▸ ASSIGNMENT
Please return every line of the records below that contains the word "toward".

▸ DATA IN THIS EXERCISE
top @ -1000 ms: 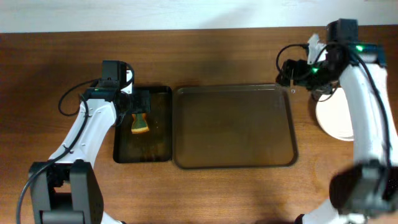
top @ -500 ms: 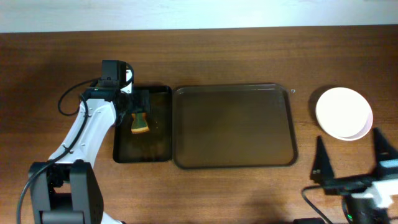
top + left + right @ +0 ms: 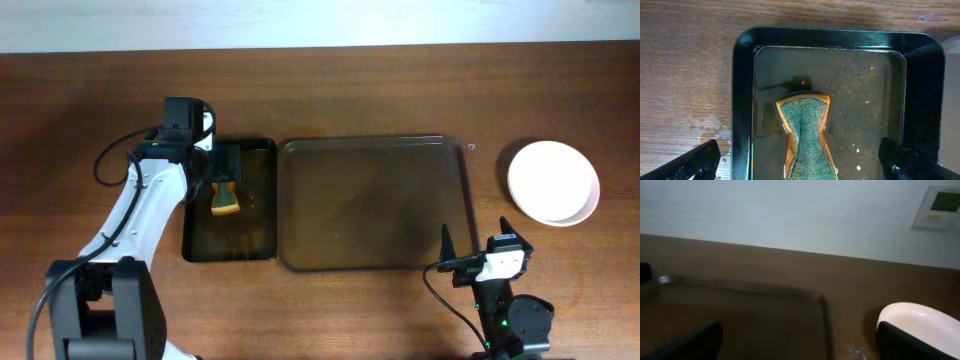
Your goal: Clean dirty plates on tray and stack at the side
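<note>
The brown tray (image 3: 375, 255) lies mid-table with no plate on it; it also shows in the right wrist view (image 3: 740, 305). White plates (image 3: 553, 180) sit stacked on the table right of the tray, with no smears showing; the stack's edge shows in the right wrist view (image 3: 920, 320). My left gripper (image 3: 225, 172) hangs open over a green-and-orange sponge (image 3: 805, 135), its fingers wide on either side (image 3: 800, 170). My right gripper (image 3: 476, 240) is open and empty near the tray's front right corner, with wide fingers in its wrist view (image 3: 800, 350).
A narrow black tray (image 3: 255, 240) with wet specks lies left of the brown tray and holds the sponge (image 3: 225, 200); its rim shows in the left wrist view (image 3: 742, 100). A wall stands behind the table's far edge (image 3: 790, 210).
My right arm has left the plate stack and drawn back to the table's front right, folded low. The stack now shows uncovered. The left arm and sponge have not moved.
</note>
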You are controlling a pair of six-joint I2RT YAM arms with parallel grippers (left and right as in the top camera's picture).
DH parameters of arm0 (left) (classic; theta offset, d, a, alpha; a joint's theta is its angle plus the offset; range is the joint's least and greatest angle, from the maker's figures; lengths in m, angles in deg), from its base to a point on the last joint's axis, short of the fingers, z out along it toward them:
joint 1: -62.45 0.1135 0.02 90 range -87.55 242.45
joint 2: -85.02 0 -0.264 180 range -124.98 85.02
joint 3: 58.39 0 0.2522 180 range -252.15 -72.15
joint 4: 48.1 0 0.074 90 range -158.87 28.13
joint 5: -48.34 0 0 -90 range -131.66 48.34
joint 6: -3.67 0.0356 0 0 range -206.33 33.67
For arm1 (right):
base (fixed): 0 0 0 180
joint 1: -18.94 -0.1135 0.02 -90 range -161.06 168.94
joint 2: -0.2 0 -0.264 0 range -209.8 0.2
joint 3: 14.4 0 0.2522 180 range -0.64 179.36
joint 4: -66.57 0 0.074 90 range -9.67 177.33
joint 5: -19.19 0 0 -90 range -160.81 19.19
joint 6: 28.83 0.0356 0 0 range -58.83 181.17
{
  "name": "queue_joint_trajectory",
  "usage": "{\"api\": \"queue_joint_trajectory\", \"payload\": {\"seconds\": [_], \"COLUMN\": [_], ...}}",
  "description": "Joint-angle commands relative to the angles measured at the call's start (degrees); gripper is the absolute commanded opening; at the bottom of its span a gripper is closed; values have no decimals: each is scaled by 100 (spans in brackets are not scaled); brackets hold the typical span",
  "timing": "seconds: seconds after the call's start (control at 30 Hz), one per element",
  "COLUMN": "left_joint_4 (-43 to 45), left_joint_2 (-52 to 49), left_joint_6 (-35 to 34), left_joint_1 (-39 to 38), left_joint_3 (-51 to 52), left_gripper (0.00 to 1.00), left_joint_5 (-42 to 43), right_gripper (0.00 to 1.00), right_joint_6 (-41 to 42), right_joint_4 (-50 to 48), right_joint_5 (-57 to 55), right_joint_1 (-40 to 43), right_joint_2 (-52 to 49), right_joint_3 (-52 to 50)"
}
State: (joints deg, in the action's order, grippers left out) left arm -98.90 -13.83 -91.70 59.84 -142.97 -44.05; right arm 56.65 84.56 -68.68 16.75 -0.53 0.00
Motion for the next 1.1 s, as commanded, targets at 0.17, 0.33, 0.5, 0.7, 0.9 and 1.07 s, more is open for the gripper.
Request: {"api": "queue_joint_trajectory", "payload": {"seconds": [0.17, 0.33, 0.5, 0.7, 0.9, 1.07], "left_joint_4": [-4, -4, -4, -98, 214, 3091], "left_joint_2": [61, 61, 61, 1849, 5235, 7875], "left_joint_6": [31, 31, 31, 33, 26, 26], "left_joint_1": [7, 7, 7, 37, 70, 70], "left_joint_3": [-48, -48, -48, -46, 1598, 4468], "left_gripper": [100, 100, 100, 100, 100, 100], "left_joint_5": [-39, -39, -39, -153, 7, 26], "right_gripper": [98, 98, 98, 98, 98, 99], "right_joint_6": [46, 46, 46, 46, 46, 46], "right_joint_4": [33, 33, 35, 33, 33, 33], "right_joint_5": [-240, -243, -240, -243, -243, -243], "right_joint_1": [-37, -37, -37, -37, -37, -37], "right_joint_2": [55, 55, 55, 55, 55, 55], "right_joint_3": [-33, -33, -33, -33, -33, -33]}}
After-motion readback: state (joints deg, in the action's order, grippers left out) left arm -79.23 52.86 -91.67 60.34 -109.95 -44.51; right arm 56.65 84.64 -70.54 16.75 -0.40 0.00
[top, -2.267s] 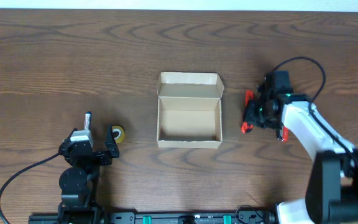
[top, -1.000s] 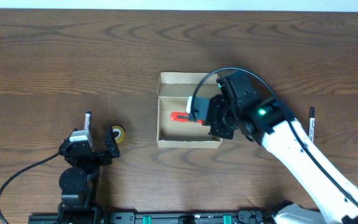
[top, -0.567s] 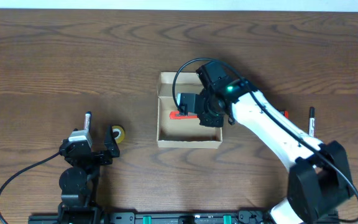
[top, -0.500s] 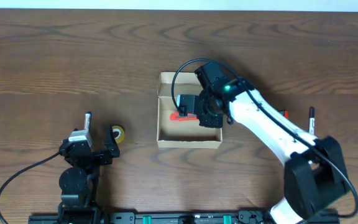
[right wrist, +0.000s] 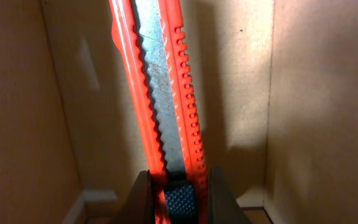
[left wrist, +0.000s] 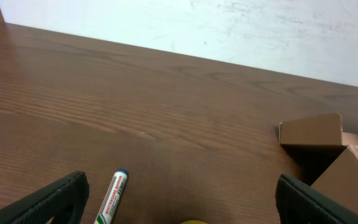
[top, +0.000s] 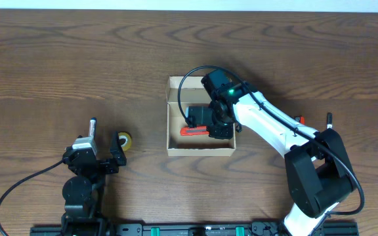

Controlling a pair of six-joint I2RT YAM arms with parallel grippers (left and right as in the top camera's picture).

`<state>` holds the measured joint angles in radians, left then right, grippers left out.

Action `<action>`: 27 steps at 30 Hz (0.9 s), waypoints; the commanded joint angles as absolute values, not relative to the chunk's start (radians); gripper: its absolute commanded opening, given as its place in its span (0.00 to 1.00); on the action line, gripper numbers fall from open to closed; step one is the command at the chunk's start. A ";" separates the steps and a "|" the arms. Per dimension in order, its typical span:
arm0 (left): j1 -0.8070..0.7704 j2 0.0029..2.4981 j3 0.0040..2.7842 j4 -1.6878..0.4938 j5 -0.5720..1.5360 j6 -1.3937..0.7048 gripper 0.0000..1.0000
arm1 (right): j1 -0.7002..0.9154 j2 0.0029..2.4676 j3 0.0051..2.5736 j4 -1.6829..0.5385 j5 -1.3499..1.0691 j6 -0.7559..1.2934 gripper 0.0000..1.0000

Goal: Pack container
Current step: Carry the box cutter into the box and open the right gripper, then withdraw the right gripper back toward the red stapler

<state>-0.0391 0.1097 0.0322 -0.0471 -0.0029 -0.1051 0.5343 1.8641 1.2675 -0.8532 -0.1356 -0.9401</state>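
The tan cardboard container (top: pixel 173 145) stands open mid-table, its flap lid (top: pixel 199 84) folded back on the far side. It also shows in the left wrist view (left wrist: pixel 331 155). My right gripper (top: pixel 210 128) is down inside the container, shut on an orange box cutter (top: pixel 193 131) that lies lengthwise near the floor. In the right wrist view the cutter (right wrist: pixel 157 87) runs up from my jaws (right wrist: pixel 179 190) between the container walls (right wrist: pixel 316 106). My left gripper (top: pixel 98 156) is open and empty, well left of the container.
A whiteboard marker (top: pixel 92 128) (left wrist: pixel 112 198) and a yellow tape roll (top: pixel 124 140) lie by the left gripper. A black pen (top: pixel 328 128) and a small orange item (top: pixel 300 119) lie right of the container, by the right arm.
My right gripper picked up the orange cutter from right of the container, carried it left over the box, and has lowered it inside. The left arm has not moved.
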 commanded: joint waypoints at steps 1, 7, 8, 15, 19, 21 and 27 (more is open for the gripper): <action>-0.033 0.110 0.005 -0.076 0.001 -0.112 0.95 | 0.544 1.884 1.288 -0.864 -0.154 -0.958 0.07; -0.033 0.110 0.005 -0.076 0.000 -0.113 0.95 | 0.544 1.884 1.288 -0.863 -0.154 -0.934 0.60; -0.033 0.110 0.005 -0.076 0.001 -0.112 0.95 | 0.544 1.884 1.288 -0.863 -0.154 -0.928 0.67; -0.033 0.110 0.005 -0.076 0.001 -0.113 0.95 | 0.545 1.846 1.344 -0.870 -0.159 -0.834 0.74; -0.033 0.110 0.005 -0.076 0.001 -0.112 0.95 | 0.540 1.783 1.460 -0.891 -0.120 -0.611 0.84; -0.033 0.110 0.005 -0.076 0.000 -0.113 0.95 | 0.534 1.748 1.522 -0.912 -0.084 -0.484 0.91; -0.033 0.110 0.005 -0.076 0.001 -0.113 0.95 | 0.434 1.668 1.676 -0.963 0.139 -0.075 0.99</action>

▸ REPLY
DH parameters of arm0 (left) (classic; theta offset, d, a, alpha; a joint's theta is its angle plus the offset; range is the joint's least and greatest angle, from the maker's figures; lengths in m, angles in deg), from its base to a point on the last joint's axis, short of the fingers, z out along it toward them:
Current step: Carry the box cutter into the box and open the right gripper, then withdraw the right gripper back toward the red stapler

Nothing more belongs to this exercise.